Cimini: In a word, no. The Jets don't have a lot of firepower on offense. Their most effective weapon in Week 1 was a 30-year-old tight end with one good knee -- Kellen Winslow. Santonio Holmes isn't the same player he used to be, especially not after foot surgery. Stephen Hill is a tease -- big and talented, but inconsistent. Remember last year's game in Foxborough, when he had that killer drop? The biggest concern might be the running game. Bilal Powell and Chris Ivory didn't show much last week, averaging 2.0 yards per carry between them. They need a better rushing attack to help Smith, who can't survive if he's in constant third-and-long situations. I'm curious to see how the Patriots attack the rookie. How did they approach Bills rookie QB EJ Manuel in the opener? Seems like he had a decent game.
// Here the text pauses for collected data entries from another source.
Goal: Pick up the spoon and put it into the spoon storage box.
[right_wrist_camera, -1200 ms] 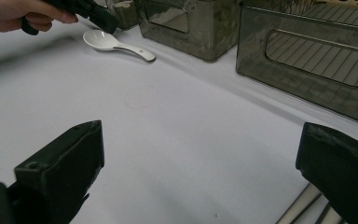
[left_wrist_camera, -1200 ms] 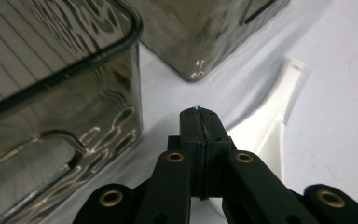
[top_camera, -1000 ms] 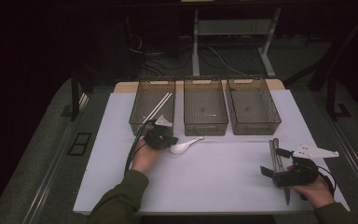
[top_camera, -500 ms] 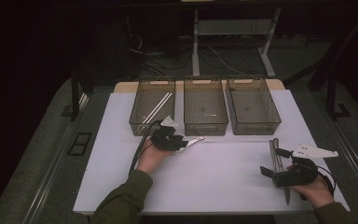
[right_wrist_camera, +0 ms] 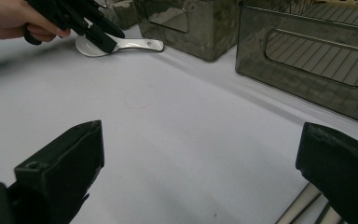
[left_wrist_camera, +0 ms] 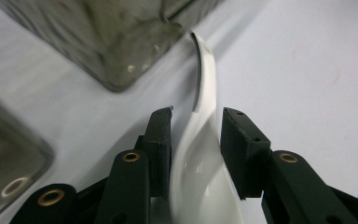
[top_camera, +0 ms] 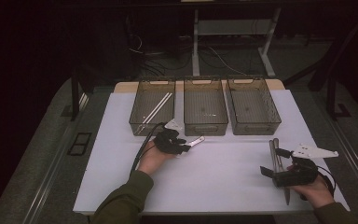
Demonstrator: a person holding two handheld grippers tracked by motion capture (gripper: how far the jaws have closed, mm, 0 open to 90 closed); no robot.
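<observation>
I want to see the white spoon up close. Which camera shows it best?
The left gripper view: the white spoon fills it, between the jaws. The right gripper view shows it whole but far off; the high view, tiny.

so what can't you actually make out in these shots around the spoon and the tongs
- Bowl of the white spoon: in the left gripper view it runs off the bottom edge between the left tongs; whether the pads press on it is unclear.
- Same bowl in the high view: covered by the tongs and the hand.
- Metal utensils by the right tongs: too small and dark in the high view to tell their type; cut off at the bottom corner of the right gripper view.
</observation>
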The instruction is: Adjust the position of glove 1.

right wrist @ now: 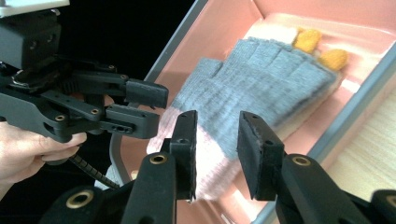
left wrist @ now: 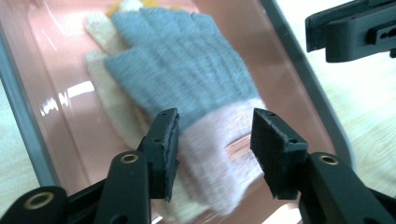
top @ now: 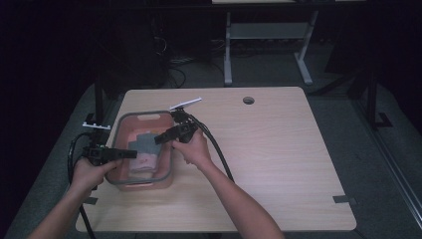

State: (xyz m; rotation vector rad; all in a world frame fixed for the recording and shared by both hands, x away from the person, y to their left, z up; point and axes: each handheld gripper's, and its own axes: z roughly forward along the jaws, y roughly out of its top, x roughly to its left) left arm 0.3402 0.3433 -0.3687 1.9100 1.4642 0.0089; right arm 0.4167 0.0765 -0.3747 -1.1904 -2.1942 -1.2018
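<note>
High view: grey glove (top: 145, 145) lies in pink bin (top: 130, 119). Left gripper (left wrist: 215, 140) and right gripper (right wrist: 215, 140) both released, straddling pink cuff, probably pre-grasp. Next I lower, clench on cuff.

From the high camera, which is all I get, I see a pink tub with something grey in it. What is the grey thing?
Observer: A knitted grey glove with a pale pink cuff. It lies on a cream glove.
Operator: Is the left grabber squeezing it?
Observer: No. The left gripper is open, one jaw on each side of the pink cuff, with a gap either side.
Operator: And the right one?
Observer: The right gripper is open too, pointing at the same cuff from the other side of the pink tub.
Operator: Any other colours?
Observer: Yes, orange fingertips poke out past the grey fingers.
</note>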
Reiss: I’d sum up the Patriots’ defensive approach as one that made limiting running back C.J. Spiller the top priority (they were successful in limiting him to 2.4 yards per carry), followed by keeping Manuel in the pocket and seeing if he could beat them with his arm. Manuel was better than I expected. One thing to keep in mind is that the Patriots were almost exclusively in their nickel defense because the up-tempo Bills always had three or more receivers on the field. Overall, the Patriots didn’t blitz much and there wasn’t consistent pressure on Manuel out of the four-man rush. It will be interesting to see if they take the same approach with Smith, who can make some plays with his feet as well. In the chess match between Ryan and Belichick, do you anticipate Ryan introducing anything out of the norm?

Cimini: Great question, Mike. You never know what you're going to get from Rex. In last year's Thanksgiving game, the Jets played five or more defensive backs on 56 out of 65 plays, though the Patriots didn't play a lot of three-receiver packages. They were daring the Patriots to run the ball. This time, I think the focus will be on the running game, considering Brady has lost his main weapons. I wouldn't be surprised if the Jets play more 4-3 than usual; they played it a little last week against the Bucs. Offensively, they'll keep it fairly conservative. They don't want to put the rookie QB in bad situations. Ryan will play it close to the vest, hoping to steal a win in the fourth quarter.

Reiss: For the Patriots, one of the big storylines to watch is how running back Stevan Ridley responds. He was benched last week after his second-quarter fumble that was returned 74 yards for a touchdown and didn’t play again the rest of the game. ESPN NFL analyst Tedy Bruschi often makes the point that when a defense watches film and sees a player vulnerable with ball-security it’s like a shark ready to attack. The Patriots had three turnovers in the season opener and those are the types of things that can keep an offensively-challenged Jets team in the game. Have a safe trip into town and we’ll see you at kickoff.